Даже любимая её кошка, свернувшаяся клубком рядом — с ленивым равнодушием наблюдала, как хозяйка машет веником своих забот, не имея даже минуты на тихий, щемящий вздох без вины. Мамины жалобы на здоровье и папины воспоминания о прошлом перелетали через кухонный стол, как усталый сквозняк: сквозь эти рассказы она ощущала, будто исчезает — голос гаснет под тяжестью забот, пальцы цепенеют от недосказанности, а душа медленно остывает, не находя повода быть собой.

Вечера приносили пронизанную зябкостью тишину — в почти идеально снятой квартире всё напоминало о вечном отсутствии самой хозяйки: кресло не помнило тепла её тела, плед хранил свежий след только что остывшей заботы, а стены походили на музей, где никто не объяснит, в чём ценность экспоната. Порой она замедленно, с бесконечной усталостью садилась одна на кухне, водила пальцем по чашке и ощущала, как тяжелеют веки — не только от недосыпа, но от горького осознания: даже собственные тени становятся тусклее, если их некому подхватить.

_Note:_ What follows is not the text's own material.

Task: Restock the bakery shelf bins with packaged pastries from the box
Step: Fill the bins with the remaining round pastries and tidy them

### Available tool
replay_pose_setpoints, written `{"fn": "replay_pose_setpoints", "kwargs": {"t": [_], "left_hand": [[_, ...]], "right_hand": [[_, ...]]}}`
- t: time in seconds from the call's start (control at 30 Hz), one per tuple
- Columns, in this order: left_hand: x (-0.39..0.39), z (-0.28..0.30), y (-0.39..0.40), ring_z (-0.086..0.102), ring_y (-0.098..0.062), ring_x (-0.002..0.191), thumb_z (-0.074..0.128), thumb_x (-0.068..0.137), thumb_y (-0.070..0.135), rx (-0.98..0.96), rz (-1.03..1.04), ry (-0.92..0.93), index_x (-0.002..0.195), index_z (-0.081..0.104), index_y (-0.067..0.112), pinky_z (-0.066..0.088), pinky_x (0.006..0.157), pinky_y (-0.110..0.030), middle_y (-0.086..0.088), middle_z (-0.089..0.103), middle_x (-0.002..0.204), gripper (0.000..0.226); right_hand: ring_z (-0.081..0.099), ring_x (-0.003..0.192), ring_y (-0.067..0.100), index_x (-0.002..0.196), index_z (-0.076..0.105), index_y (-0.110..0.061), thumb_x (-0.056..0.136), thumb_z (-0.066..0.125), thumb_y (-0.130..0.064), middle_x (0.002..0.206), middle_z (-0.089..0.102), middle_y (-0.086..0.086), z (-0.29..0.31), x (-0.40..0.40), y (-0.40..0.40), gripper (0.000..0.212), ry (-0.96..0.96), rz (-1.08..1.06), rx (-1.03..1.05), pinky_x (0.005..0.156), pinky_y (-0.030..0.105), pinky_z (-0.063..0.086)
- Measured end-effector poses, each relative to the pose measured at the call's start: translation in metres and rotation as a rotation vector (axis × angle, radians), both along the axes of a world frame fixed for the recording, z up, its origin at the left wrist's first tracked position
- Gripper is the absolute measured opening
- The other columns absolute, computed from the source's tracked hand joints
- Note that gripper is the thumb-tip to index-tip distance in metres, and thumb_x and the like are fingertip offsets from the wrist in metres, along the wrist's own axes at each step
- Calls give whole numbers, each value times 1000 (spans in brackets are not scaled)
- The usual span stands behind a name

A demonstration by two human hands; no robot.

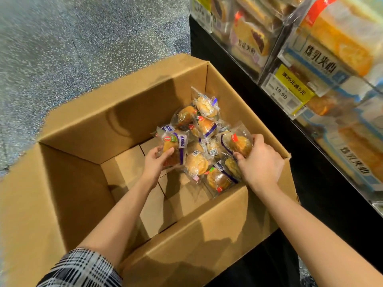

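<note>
Both our hands reach down into the cardboard box (128, 112): our left hand (154, 162) curls round a wrapped pastry (175, 149), and our right hand (259, 162) grips another packet (236, 141) at three o'clock from it. Around them, toward twelve and five o'clock, loose packets (204, 125) pile against the box's right wall. At two o'clock stand clear shelf bins (323, 65) of packaged cakes; speckled grey floor (72, 38) lies at ten o'clock.
</note>
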State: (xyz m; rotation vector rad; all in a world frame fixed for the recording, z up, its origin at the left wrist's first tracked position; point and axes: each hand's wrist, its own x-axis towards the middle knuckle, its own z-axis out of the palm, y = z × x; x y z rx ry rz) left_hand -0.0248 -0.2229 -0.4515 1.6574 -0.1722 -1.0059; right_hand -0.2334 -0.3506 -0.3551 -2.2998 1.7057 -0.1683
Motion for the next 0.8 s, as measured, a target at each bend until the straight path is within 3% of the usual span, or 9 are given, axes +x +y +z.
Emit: {"fn": "replay_pose_setpoints", "kwargs": {"t": [0.07,0.17,0.3,0.43,0.63,0.7,0.8], "left_hand": [[-3,11,5,67,-19,92,64,88,25,-28,-29,25,110,59,17,57,66,-25,-7,67,105,24],[-9,30,12,71,-20,83,64,86,25,-80,-28,83,116,55,15,58,64,-31,-9,69,102,33],[-19,57,20,70,-22,91,67,76,18,-169,-82,152,118,52,14,58,72,-36,-10,67,107,44],[-34,81,21,70,-20,87,78,61,3,-257,-172,146,122,49,9,58,66,-31,-14,65,110,67],[-65,135,13,71,-15,82,96,24,36,-421,-298,92,112,52,16,58,63,-27,1,73,95,100],[-83,155,11,70,-17,88,96,31,33,-473,-386,104,117,50,15,57,65,-27,-3,72,100,99],[-117,175,3,69,-16,94,90,52,14,-528,-417,65,123,48,7,56,72,-25,-16,64,120,83]], "right_hand": [[60,101,23,123,47,-21,83,67,-45,107,64,2,0,-1,0,51,-1,-9,3,86,36,45],[60,102,23,123,48,-25,82,65,-53,107,65,0,0,-5,3,52,-33,18,21,84,35,46],[58,107,20,126,48,-31,80,65,-57,113,64,-4,11,-11,6,56,-94,91,151,84,32,44],[57,97,14,112,57,-21,75,78,-38,105,63,-4,41,-18,20,46,-441,53,349,80,25,42],[49,74,-4,107,58,-18,77,78,-32,89,57,-12,90,-67,45,39,-631,18,260,57,2,37],[46,71,-5,104,57,-21,77,77,-35,83,53,-16,110,-92,49,36,-625,14,190,57,1,35],[50,76,3,101,55,-24,76,76,-40,88,58,-8,137,-132,57,36,-625,5,104,61,11,37]]}}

Когда она пыталась тихо пробормотать мужу или дочке, что ей бы тоже хотелось хотя бы немного заботы, слова спотыкались в горле — они выходили колкими, смешивались с иронией и самоосуждением: будто даже право на усталость нужно ежедневно заново заслуживать или вымаливать, вместо того чтобы дарить себе по праву рождения. Глядя в зеркало на чужую, незнакомую женщину с осунувшимся лицом и пустыми, потухшими глазами, она чувствовала не столько обиду, сколько тошнотворное удивление: неужели так легко снабдиться незаметностью — стать, как тень, невидимой даже себе?

Иногда её внутренний голос пытался пробиться, огрызаясь саркастично: «Ну, конечно, выбери себя, все же тут ради тебя выстраивались». В такие моменты казалось, что за этим самоироничным смешком зреет настоящая боль — липкая, затягивающая, как плотный мёд тоски по себе самой, забытой среди вечных забот. Она мечтала закричать — но голос срывался, и вместо крика рождался только тихий смешок, отчего на душе становилось только холоднее. Кто бы мог подумать, что исчезать так просто — раздать себя до крошек, до прозрачности, чтобы даже кот, лениво протянувшись, вдруг настороженно взглянул: а хозяйка где?

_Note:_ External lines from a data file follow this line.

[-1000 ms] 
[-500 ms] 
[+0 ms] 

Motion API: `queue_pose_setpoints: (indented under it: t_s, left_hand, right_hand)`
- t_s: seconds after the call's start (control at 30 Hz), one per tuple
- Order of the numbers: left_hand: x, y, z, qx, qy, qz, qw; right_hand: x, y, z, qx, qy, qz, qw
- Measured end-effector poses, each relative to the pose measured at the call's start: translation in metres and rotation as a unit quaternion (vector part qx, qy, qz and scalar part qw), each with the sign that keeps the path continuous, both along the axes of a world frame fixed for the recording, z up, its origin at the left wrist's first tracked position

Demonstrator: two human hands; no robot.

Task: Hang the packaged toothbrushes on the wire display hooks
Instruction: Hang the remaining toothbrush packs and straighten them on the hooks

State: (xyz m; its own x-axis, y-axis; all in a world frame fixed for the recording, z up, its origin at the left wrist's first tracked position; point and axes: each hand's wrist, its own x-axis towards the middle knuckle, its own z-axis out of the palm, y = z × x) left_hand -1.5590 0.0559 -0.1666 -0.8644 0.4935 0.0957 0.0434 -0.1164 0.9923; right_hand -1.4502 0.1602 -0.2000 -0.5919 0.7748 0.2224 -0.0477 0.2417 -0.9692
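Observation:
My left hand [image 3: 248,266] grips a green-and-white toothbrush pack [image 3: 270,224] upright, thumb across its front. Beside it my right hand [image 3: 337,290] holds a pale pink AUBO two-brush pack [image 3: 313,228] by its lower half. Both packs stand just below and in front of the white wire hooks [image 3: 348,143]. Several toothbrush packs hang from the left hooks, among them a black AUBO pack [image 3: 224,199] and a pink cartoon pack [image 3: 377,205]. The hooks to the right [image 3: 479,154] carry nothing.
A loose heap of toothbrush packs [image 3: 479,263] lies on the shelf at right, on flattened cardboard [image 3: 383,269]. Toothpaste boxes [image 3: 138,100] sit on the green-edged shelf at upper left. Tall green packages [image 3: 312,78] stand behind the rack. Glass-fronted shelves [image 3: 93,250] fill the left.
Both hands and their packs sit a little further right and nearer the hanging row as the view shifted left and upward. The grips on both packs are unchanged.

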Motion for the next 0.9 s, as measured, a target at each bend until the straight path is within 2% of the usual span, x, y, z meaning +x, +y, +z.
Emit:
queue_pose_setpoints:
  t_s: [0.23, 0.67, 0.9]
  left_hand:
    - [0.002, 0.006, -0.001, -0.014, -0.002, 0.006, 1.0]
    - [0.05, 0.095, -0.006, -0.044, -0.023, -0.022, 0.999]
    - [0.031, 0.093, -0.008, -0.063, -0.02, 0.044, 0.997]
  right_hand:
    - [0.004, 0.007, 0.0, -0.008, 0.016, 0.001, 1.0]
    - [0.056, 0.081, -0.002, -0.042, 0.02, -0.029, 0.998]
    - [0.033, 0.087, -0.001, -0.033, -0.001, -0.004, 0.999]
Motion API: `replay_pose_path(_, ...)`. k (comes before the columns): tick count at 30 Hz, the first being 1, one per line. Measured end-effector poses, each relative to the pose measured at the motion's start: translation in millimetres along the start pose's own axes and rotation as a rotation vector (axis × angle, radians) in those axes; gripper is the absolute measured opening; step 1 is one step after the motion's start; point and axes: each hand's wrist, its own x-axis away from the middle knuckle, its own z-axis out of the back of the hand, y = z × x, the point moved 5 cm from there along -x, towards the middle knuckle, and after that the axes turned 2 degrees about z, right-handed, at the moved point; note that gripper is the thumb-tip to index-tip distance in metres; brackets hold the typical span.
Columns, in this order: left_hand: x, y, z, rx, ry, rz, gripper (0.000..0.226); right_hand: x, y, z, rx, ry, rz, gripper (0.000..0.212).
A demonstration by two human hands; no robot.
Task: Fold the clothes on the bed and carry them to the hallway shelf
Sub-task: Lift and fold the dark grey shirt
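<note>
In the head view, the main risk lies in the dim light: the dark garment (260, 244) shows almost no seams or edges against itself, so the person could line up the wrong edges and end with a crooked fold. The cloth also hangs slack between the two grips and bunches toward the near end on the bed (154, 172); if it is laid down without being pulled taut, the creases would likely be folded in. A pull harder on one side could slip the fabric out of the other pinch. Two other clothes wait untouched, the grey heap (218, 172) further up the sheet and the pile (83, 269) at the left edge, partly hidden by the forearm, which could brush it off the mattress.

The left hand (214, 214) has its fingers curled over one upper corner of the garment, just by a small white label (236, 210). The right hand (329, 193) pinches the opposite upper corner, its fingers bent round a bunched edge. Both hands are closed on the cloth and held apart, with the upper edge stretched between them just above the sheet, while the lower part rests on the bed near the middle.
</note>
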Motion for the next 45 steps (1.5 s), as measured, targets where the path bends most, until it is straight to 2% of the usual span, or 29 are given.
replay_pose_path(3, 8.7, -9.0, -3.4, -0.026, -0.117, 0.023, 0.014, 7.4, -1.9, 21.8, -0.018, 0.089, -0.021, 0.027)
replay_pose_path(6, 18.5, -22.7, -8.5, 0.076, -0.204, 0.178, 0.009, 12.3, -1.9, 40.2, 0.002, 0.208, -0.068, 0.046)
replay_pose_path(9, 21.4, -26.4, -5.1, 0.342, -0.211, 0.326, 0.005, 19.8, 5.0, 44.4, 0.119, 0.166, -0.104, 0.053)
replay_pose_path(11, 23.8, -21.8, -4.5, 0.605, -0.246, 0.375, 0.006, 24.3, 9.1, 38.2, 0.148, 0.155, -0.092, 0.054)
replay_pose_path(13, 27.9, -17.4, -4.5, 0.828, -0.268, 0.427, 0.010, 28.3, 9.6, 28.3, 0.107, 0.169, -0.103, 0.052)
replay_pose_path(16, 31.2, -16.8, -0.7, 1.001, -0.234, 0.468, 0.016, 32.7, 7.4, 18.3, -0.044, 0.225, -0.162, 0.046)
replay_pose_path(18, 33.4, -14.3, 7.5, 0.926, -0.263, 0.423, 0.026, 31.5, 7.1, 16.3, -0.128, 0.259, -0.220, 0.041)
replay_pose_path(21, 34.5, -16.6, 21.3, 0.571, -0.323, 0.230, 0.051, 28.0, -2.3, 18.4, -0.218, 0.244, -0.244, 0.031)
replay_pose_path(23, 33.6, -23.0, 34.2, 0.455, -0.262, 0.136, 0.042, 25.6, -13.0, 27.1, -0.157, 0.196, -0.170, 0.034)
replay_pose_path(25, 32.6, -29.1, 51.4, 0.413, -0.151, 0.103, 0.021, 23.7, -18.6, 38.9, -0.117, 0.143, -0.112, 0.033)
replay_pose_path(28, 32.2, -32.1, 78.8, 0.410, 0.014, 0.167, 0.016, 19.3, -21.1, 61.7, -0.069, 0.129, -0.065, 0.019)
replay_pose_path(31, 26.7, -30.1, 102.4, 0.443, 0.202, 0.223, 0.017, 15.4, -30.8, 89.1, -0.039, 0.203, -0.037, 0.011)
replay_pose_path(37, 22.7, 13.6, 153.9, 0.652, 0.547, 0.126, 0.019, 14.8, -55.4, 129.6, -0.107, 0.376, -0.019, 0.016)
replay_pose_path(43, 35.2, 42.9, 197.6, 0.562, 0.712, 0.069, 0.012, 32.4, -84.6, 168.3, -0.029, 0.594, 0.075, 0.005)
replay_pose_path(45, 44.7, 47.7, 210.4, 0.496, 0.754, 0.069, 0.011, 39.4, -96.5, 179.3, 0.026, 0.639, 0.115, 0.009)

Когда, наконец, её не стало — не стало в самом буквальном, чувственном и душевном смысле, — родные долго не могли понять, что изменилось. Стало жарче, как будто не стало тёплого ветра от плиты; стало тише, потому что пропал стук каблуков по паркету и шелест заботы по вечерам; даже стены как будто задрожали — кто теперь будет подпирать их ежедневной невидимой силой?

Вот так закончилась её едкая ирония: исчезать долго и мучительно, пока не превратишься в беззвучный сквозняк, и быть для всех незаметно нужной — а для себя оставаясь только следом на пыльном стекле. Находясь на самом краю памяти, она оставила после себя лишь острое послевкусие одного вопроса: как же легко стать невидимой, когда перестаёшь выбирать себя перед всеми своими «любимыми»? Ирония судьбы в том, что тот, кто не выбирает себя, становится такой прозрачной тенью, что выбрать её больше некому — никто даже не заметит, когда она исчезнет.